La surprise Georgescu

C’est là le dernier épisode en date, mais probablement pas le dernier, d’un feuilleton électoral inédit, sur fond d’instabilité politique et de corruption. Tout a réellement commencé le 24 novembre 2024, au soir du premier tour de l’élection présidentielle roumaine. Ce jour-là, à la surprise générale, arrivait en tête un certain Călin Georgescu, candidat indépendant de toute attache partisane, mais patriote, réputé pro-russe et eurosceptique, dans un pays fortement divisé entre pro-russes et pro-Union européenne, du fait de sa proximité avec l’Ukraine. Alors que les sondages le gratifiaient d’à peine 8 % des suffrages, Georgescu a finalement obtenu près de 23 %, devançant assez largement la libérale et pro-européenne Elena Lasconi (Union sauvez la Roumanie, soutenue par Emmanuel Macron), qui a obtenu 19,18 % et s’est qualifiée d’extrême justesse pour le second tour devant le Premier ministre social-démocrate Marcel Ciolacu (PSD), crédité de 19,15 % des voix.

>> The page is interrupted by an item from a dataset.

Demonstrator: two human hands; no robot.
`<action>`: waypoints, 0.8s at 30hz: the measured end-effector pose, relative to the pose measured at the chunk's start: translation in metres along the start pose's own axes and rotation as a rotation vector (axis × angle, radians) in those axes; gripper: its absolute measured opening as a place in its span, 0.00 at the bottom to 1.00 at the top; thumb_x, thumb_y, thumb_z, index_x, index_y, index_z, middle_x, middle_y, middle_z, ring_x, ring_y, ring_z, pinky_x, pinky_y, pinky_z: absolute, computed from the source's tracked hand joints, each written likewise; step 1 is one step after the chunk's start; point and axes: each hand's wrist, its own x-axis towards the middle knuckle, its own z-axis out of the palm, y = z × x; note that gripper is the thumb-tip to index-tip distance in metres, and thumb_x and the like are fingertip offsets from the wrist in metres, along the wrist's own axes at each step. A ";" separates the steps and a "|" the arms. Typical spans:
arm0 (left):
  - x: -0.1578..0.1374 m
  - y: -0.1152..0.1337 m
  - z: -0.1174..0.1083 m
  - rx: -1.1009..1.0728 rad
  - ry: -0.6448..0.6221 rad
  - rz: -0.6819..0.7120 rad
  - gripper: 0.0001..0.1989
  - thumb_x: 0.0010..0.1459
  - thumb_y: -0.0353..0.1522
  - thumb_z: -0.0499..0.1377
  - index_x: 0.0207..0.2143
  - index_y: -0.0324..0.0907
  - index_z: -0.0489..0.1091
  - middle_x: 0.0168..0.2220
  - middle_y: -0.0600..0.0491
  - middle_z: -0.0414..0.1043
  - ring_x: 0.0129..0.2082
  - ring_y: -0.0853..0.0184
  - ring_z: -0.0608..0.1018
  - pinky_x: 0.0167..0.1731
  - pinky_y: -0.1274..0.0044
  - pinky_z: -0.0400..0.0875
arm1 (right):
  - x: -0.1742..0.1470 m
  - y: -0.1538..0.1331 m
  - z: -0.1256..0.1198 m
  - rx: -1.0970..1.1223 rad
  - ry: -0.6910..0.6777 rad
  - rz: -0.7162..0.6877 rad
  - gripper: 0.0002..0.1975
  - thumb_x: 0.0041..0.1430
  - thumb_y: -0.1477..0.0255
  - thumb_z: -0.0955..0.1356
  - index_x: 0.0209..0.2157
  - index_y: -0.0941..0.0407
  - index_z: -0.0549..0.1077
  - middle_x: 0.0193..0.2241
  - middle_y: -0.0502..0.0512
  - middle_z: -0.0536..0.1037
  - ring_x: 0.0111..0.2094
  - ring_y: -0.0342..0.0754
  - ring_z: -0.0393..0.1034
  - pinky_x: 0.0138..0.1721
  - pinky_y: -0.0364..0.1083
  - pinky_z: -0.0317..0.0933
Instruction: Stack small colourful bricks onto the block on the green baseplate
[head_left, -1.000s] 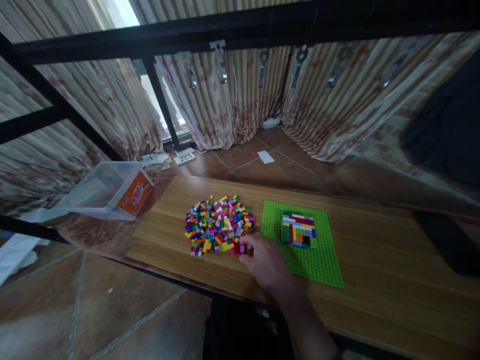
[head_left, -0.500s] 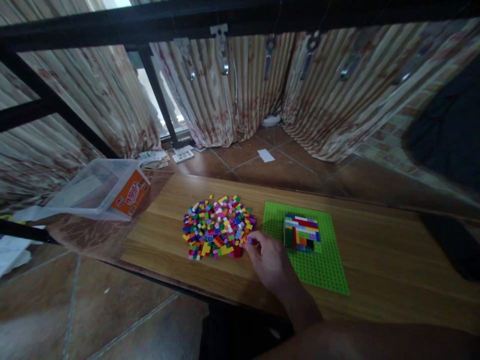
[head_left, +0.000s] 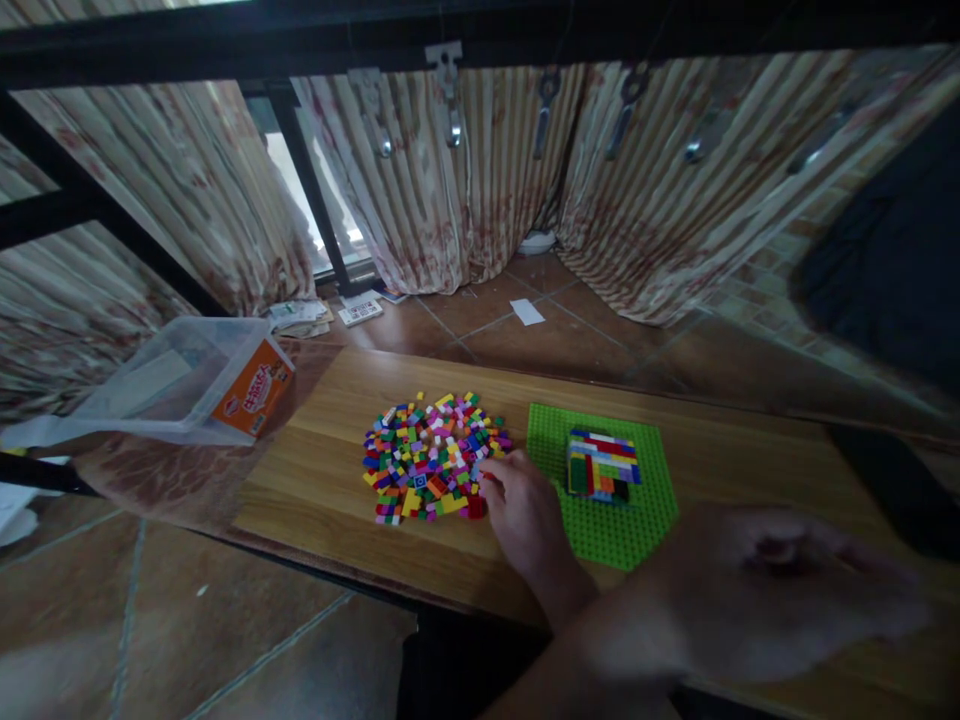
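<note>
My right hand is at the right edge of a pile of small coloured toy building bricks. Its thumb and forefinger are pressed together; I cannot make out what is between them. My left hand is large and blurred at the lower right, its forearm crossing in front of the right one. Its fingers look bent, but their grip cannot be read. A green baseplate lies right of the pile, partly covered by my hands. On it stands a low block built of many-coloured bricks.
The wooden table carries the bricks and a dark flat object at its right. A clear plastic box with an orange label stands at the left. Hooks hang from a black bar, with curtains behind.
My left hand has come into view at the lower right, over the near part of the baseplate. The right hand has shifted slightly left into the pile; a purple brick at its fingertips no longer shows.
</note>
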 end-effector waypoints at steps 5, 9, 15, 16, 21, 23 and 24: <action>0.002 0.001 -0.012 0.060 0.119 0.065 0.14 0.55 0.39 0.60 0.39 0.39 0.76 0.31 0.52 0.73 0.30 0.73 0.73 0.38 0.77 0.70 | 0.005 -0.007 0.008 -0.077 -0.021 -0.025 0.15 0.59 0.79 0.62 0.42 0.53 0.76 0.38 0.56 0.72 0.39 0.48 0.67 0.40 0.44 0.60; 0.000 0.006 -0.014 0.096 0.148 0.058 0.12 0.55 0.37 0.60 0.37 0.39 0.75 0.29 0.53 0.71 0.28 0.74 0.71 0.32 0.81 0.67 | 0.009 -0.013 0.006 -0.147 -0.046 -0.015 0.15 0.60 0.78 0.61 0.42 0.52 0.76 0.40 0.57 0.71 0.41 0.49 0.66 0.40 0.45 0.60; 0.000 -0.008 -0.003 0.216 0.160 0.024 0.14 0.55 0.38 0.59 0.40 0.39 0.76 0.31 0.51 0.73 0.28 0.73 0.71 0.30 0.81 0.66 | 0.007 -0.013 0.002 -0.159 -0.063 -0.018 0.16 0.59 0.79 0.62 0.43 0.52 0.76 0.40 0.57 0.70 0.43 0.50 0.65 0.43 0.46 0.61; 0.000 -0.013 0.000 0.237 0.146 0.013 0.15 0.55 0.39 0.59 0.40 0.40 0.76 0.31 0.51 0.74 0.28 0.73 0.71 0.28 0.82 0.65 | 0.006 -0.011 0.002 -0.145 -0.060 -0.022 0.16 0.59 0.79 0.62 0.43 0.52 0.76 0.39 0.57 0.71 0.43 0.49 0.65 0.44 0.46 0.60; 0.002 -0.031 0.021 0.277 -0.022 -0.154 0.16 0.50 0.38 0.61 0.42 0.43 0.76 0.31 0.51 0.75 0.25 0.72 0.72 0.22 0.83 0.62 | -0.001 -0.004 0.002 -0.070 -0.031 -0.024 0.11 0.59 0.77 0.63 0.40 0.54 0.76 0.37 0.56 0.71 0.41 0.49 0.66 0.46 0.47 0.60; 0.001 -0.032 0.026 0.309 -0.029 -0.178 0.16 0.51 0.39 0.60 0.41 0.45 0.77 0.32 0.50 0.76 0.26 0.71 0.72 0.21 0.83 0.62 | -0.002 -0.003 0.002 -0.060 -0.022 -0.021 0.09 0.58 0.76 0.64 0.37 0.54 0.75 0.37 0.55 0.71 0.41 0.49 0.66 0.46 0.47 0.59; 0.000 -0.031 0.028 0.322 -0.022 -0.175 0.16 0.51 0.40 0.59 0.41 0.45 0.77 0.33 0.49 0.77 0.26 0.70 0.73 0.21 0.82 0.62 | -0.002 -0.003 0.002 -0.061 -0.019 -0.018 0.08 0.58 0.76 0.64 0.36 0.54 0.75 0.36 0.55 0.71 0.40 0.49 0.66 0.46 0.47 0.59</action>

La campagne avait déjà été marquée par l’invalidation, le 6 octobre, de la candidate nationaliste Diana Iovanovici-Șoșoacă (ouvertement pro-russe), que les sondages plaçaient alors en troisième position. Cette décision, votée de justesse (cinq voix contre quatre) par les neuf juges de la Cour constitutionnelle roumaine, avait été contestée à droite comme à gauche, du fait du motif invoqué : Diana Iovanovici-Șoșoacă aurait remis en question et ignoré « l'obligation de respecter la Constitution par son discours public appelant à la suppression des valeurs et des choix fondamentaux de l'État, à savoir l'adhésion à l'UE et à l'OTAN ». Par ailleurs, sur les cinq voix pour l’invalidation, quatre venaient des juges nommés par le PSD au pouvoir.

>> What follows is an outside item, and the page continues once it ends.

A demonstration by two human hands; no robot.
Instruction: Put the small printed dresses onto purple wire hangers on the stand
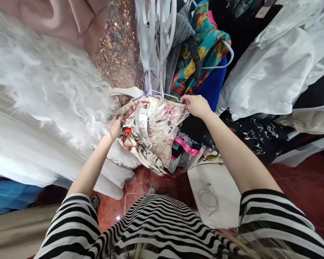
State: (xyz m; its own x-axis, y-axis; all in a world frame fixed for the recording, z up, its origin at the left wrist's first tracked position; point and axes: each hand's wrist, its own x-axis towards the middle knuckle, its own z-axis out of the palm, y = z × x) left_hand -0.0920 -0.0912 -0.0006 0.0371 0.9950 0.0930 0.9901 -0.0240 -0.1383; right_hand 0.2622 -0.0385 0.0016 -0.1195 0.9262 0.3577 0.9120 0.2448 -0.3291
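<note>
Holding, right hand [197, 105]: was closed on pink-flowered garment [160, 108] by hanger [175, 97] end.
Left hand [115, 126]: was curled closed on red-trimmed garment [127, 132].
White feathered garment [56, 82]: hung beside left hand.

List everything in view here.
flowered garment: one, cream, centre
red-trimmed garment: one, white, centre
hangers: several, purple, pale, centre
feathery garment: one, white, left
sequined cloth: one, coppery, top
printed garment: one, teal, upper centre
other clothes: uncounted, mixed colours, around
panel: one, white, lower right
coil: one, grey, over panel
tiles: many, red, floor
shoes: two, greyish, floor
striped shirt: one, black-white, bottom
left hand: one, at red-trimmed garment
right hand: one, at flowered garment
</note>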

Une annulation qui a fait scandale

Autant dire que l’arrivée en tête de Călin Georgescu au premier tour a immédiatement affolé les milieux pro-Union européenne. Des manifestations contre lui ont été organisées dès le 25 novembre. Le 26, le Conseil national de l'audiovisuel de la Roumanie (l'Arcom local) a demandé à la Commission européenne une enquête sur l’utilisation du réseau TikTok à des fins de promotion de la candidature de Călin Georgescu. D’autres enquêtes ont aussi été ouvertes, dont une à la demande d’Elena Lasconi, mais si l’utilisation de nombreux comptes TikTok favorable à Călin Georgescu a pu être vérifiée, les enquêteurs sont restés plus flous concernant leur financement et des liens éventuels avec la Russie. Après plusieurs jours de cacophonie et de controverses, alors que Călin Georgescu était le favori du second tour qui devait se dérouler le 8 décembre, la Cour constitutionnelle roumaine a annulé le scrutin le 6 décembre. Le feuilleton a rebondi dès le 12 janvier. À l’appel de la droite roumaine, de grosses manifestations ont eu lieu pour dénoncer l’annulation de l’élection de décembre, comme le rapportait alors BV. Le 12 février, alors qu’il était au centre des controverses électorales et sous le coup d’une procédure de destitution, le président roumain (Parti national-libéral) a démissionné, remplacé jusqu’à la prochaine élection par le président du Sénat.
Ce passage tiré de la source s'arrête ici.